Restaurant information
- Head chef: Hayden Ellis
- Location: 1333 Mornington Flinders Road, Main Ridge, Victoria 3928, Australia

= Ten Minutes by Tractor =

Australian restaurant and winery

Ten Minutes by Tractor is an Australian restaurant and winery in Main Ridge on the Mornington Peninsula in Victoria.

==Description==
The dining room is described as "beautifully light-filled" with "vines and gum leaves framed like landscape paintings by large windows". It has dark timber floors, linen-clothed tables, and moss-bench seats. Lorikeets can be seen outside the venue's windows.

Dishes are set, with five courses plus a small number of appetisers. Dishes mentioned by Ben Groundwater in his Sydney Morning Herald review included salmon roe, bone marrow, salted butter, crisp-skinned duck breast, and lamingtons for desert. Other dishes highlighted by reviewers include the fatty pork loin, crispy pig skin and trotter crumble, and the snapper tart.

Wines include both the winery's own produce, as well as others from around Australia.

==History==
The restaurant was built nearby three vineyards planted in 1999. The vineyards are 10 minutes tractor ride apart, from which the venue derives its name.
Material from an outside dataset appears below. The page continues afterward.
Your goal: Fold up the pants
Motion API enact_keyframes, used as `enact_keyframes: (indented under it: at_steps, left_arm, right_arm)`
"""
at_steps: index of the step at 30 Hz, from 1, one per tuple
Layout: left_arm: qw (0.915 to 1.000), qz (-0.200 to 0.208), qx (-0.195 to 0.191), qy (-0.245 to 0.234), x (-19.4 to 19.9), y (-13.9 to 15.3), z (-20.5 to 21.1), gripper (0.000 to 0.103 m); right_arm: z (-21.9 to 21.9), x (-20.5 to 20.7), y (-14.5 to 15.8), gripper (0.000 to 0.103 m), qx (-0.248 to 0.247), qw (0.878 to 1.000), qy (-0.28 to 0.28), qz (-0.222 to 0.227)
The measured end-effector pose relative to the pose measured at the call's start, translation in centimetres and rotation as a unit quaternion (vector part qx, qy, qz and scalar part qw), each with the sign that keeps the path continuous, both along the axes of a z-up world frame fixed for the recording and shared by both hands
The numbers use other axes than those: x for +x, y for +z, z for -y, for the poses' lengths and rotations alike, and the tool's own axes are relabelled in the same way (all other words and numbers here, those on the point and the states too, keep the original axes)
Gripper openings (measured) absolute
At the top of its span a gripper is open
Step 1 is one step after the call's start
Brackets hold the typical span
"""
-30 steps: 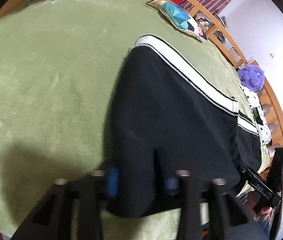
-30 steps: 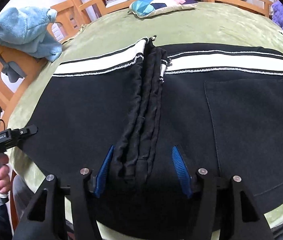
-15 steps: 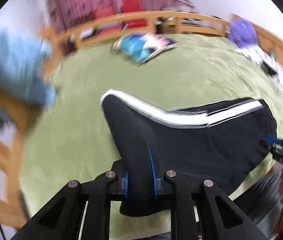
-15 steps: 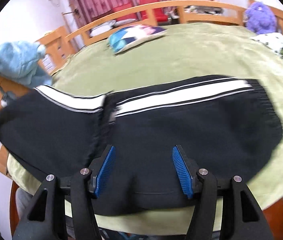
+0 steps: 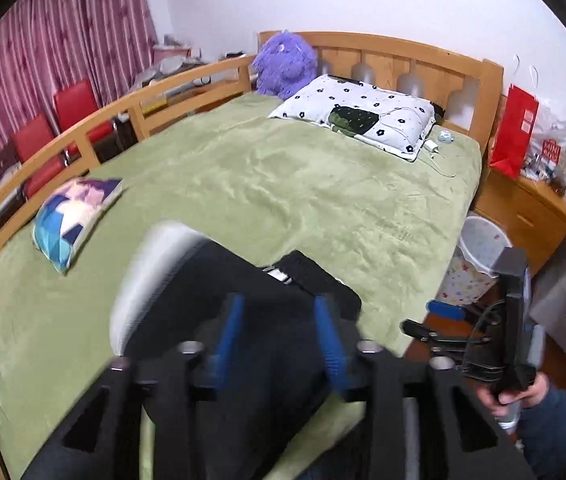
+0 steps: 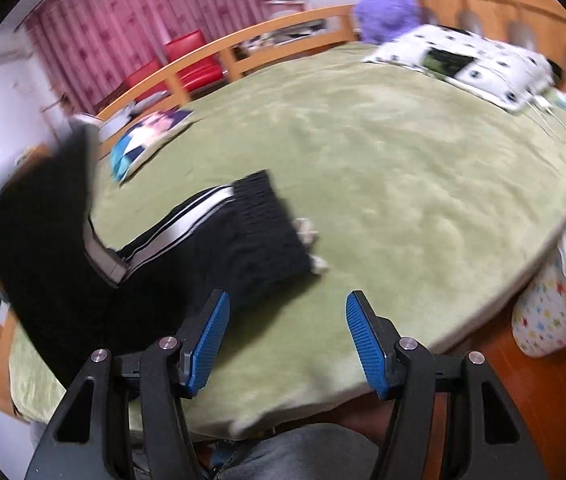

In February 2018, a fire destroyed the tasting room, restaurant, and 16,000 bottles of wine in the cellar. It was later rebuilt.

The head chef is Hayden Ellis, who formerly worked at Vue de Monde in Melbourne, Australia and The Fat Duck in Berkshire, England. The previous chef was Adam Sanderson.

==Reception==
In her review for the Herald Sun, food writer Kara Monssen wrote: "A celebration of provenance, produce and homegrown pleasures, I have no doubt Ten Minutes by Tractor will remain a jewel in the Peninsula's crown for many years to come", giving it a rating of 16.5/20.